§ Your task:
What you return should match the data below exactly, with every entry reproduced.

§ Records contained in a dataset:
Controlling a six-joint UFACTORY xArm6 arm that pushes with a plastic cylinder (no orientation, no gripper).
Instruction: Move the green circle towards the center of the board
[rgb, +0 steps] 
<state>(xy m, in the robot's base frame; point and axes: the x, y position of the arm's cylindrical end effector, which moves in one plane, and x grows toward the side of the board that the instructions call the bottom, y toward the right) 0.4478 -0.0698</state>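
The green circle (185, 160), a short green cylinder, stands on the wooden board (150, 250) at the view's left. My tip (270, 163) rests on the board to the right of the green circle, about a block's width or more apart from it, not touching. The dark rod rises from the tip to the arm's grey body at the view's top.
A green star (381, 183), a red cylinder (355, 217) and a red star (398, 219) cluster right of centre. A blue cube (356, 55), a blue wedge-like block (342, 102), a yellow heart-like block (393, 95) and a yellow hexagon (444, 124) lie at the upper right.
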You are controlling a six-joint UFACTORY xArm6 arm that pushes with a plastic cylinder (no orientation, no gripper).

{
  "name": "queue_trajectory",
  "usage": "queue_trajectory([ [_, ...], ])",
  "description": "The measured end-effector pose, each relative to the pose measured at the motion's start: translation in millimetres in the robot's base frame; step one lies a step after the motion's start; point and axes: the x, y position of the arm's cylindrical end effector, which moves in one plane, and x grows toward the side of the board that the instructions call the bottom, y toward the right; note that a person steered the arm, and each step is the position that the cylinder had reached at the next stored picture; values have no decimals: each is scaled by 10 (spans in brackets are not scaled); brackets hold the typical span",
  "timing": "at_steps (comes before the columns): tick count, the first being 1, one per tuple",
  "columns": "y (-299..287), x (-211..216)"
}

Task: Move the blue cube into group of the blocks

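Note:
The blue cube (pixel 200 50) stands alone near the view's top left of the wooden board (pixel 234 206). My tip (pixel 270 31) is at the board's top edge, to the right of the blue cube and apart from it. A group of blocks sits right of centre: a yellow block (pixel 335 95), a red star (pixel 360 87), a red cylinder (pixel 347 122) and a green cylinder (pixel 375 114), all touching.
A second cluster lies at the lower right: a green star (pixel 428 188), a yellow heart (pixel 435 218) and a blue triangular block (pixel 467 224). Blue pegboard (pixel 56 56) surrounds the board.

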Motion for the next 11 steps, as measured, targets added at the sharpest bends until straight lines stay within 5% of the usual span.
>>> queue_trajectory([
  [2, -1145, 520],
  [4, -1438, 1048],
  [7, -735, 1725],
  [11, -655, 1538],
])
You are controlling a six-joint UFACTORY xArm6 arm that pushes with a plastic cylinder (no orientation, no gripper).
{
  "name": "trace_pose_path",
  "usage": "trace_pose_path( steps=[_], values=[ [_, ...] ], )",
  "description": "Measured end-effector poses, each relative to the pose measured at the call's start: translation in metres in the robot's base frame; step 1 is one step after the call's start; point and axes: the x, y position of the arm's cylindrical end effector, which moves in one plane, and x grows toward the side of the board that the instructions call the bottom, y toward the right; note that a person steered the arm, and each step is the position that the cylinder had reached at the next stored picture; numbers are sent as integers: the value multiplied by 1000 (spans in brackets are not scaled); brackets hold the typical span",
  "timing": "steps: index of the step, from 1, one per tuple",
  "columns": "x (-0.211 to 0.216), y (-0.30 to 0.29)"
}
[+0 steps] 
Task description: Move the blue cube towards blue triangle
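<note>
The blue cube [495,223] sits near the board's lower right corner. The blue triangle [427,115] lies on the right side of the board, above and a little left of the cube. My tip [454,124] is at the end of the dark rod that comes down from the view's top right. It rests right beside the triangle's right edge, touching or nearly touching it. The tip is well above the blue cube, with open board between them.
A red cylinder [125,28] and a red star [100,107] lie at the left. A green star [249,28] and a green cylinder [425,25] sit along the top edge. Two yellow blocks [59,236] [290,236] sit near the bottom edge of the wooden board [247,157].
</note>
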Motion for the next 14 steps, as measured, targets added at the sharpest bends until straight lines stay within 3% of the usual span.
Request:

§ Task result:
Controlling a six-joint UFACTORY xArm6 arm that pushes with a plastic cylinder (no orientation, no gripper).
Instruction: Move the green circle towards the center of the board
[rgb, +0 steps] 
<state>(xy m, in the robot's base frame; point and axes: the x, y position of the arm's cylindrical end effector, which moves in one plane, and x grows toward the side of the board that the instructions call the bottom, y toward the right) 0.4478 -0.0698</state>
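The green circle (185, 160), a short green cylinder, stands on the wooden board (150, 250) at the view's left. My tip (270, 163) rests on the board to the right of the green circle, about a block's width or more apart from it, not touching. The dark rod rises from the tip to the arm's grey body at the view's top.
A green star (381, 183), a red cylinder (355, 217) and a red star (398, 219) cluster right of centre. A blue cube (356, 55), a blue wedge-like block (342, 102), a yellow heart-like block (393, 95) and a yellow hexagon (444, 124) lie at the upper right.
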You are controlling a six-joint UFACTORY xArm6 arm that pushes with a plastic cylinder (no orientation, no gripper).

{
  "name": "queue_trajectory",
  "usage": "queue_trajectory([ [_, ...], ])",
  "description": "The measured end-effector pose, each relative to the pose measured at the motion's start: translation in millimetres in the robot's base frame; step one lies a step after the motion's start; point and axes: the x, y position of the arm's cylindrical end effector, which moves in one plane, and x grows toward the side of the board that the instructions call the bottom, y toward the right; note that a person steered the arm, and each step is the position that the cylinder had reached at the next stored picture; values have no decimals: each is scaled by 10 (spans in brackets are not scaled); brackets hold the typical span",
  "timing": "at_steps (comes before the columns): tick count, the first being 1, one per tuple",
  "columns": "y (-299..287), x (-211..216)"
}

Task: Move the blue cube into group of the blocks

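Note:
The blue cube (pixel 200 50) stands alone near the view's top left of the wooden board (pixel 234 206). My tip (pixel 270 31) is at the board's top edge, to the right of the blue cube and apart from it. A group of blocks sits right of centre: a yellow block (pixel 335 95), a red star (pixel 360 87), a red cylinder (pixel 347 122) and a green cylinder (pixel 375 114), all touching.
A second cluster lies at the lower right: a green star (pixel 428 188), a yellow heart (pixel 435 218) and a blue triangular block (pixel 467 224). Blue pegboard (pixel 56 56) surrounds the board.
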
Motion for the next 11 steps, as measured, targets added at the sharpest bends until straight lines stay within 5% of the usual span.
>>> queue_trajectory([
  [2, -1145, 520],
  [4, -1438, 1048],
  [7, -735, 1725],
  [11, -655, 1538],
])
You are controlling a six-joint UFACTORY xArm6 arm that pushes with a plastic cylinder (no orientation, no gripper).
{
  "name": "trace_pose_path",
  "usage": "trace_pose_path( steps=[_], values=[ [_, ...] ], )",
  "description": "Measured end-effector poses, each relative to the pose measured at the call's start: translation in metres in the robot's base frame; step 1 is one step after the call's start; point and axes: the x, y position of the arm's cylindrical end effector, which moves in one plane, and x grows toward the side of the board that the instructions call the bottom, y toward the right; note that a person steered the arm, and each step is the position that the cylinder had reached at the next stored picture; numbers are sent as integers: the value multiplied by 1000 (spans in brackets are not scaled); brackets hold the typical span",
  "timing": "steps: index of the step, from 1, one per tuple",
  "columns": "x (-0.211 to 0.216), y (-0.30 to 0.29)"
}
[+0 steps] 
Task description: Move the blue cube towards blue triangle
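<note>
The blue cube [495,223] sits near the board's lower right corner. The blue triangle [427,115] lies on the right side of the board, above and a little left of the cube. My tip [454,124] is at the end of the dark rod that comes down from the view's top right. It rests right beside the triangle's right edge, touching or nearly touching it. The tip is well above the blue cube, with open board between them.
A red cylinder [125,28] and a red star [100,107] lie at the left. A green star [249,28] and a green cylinder [425,25] sit along the top edge. Two yellow blocks [59,236] [290,236] sit near the bottom edge of the wooden board [247,157].
</note>
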Motion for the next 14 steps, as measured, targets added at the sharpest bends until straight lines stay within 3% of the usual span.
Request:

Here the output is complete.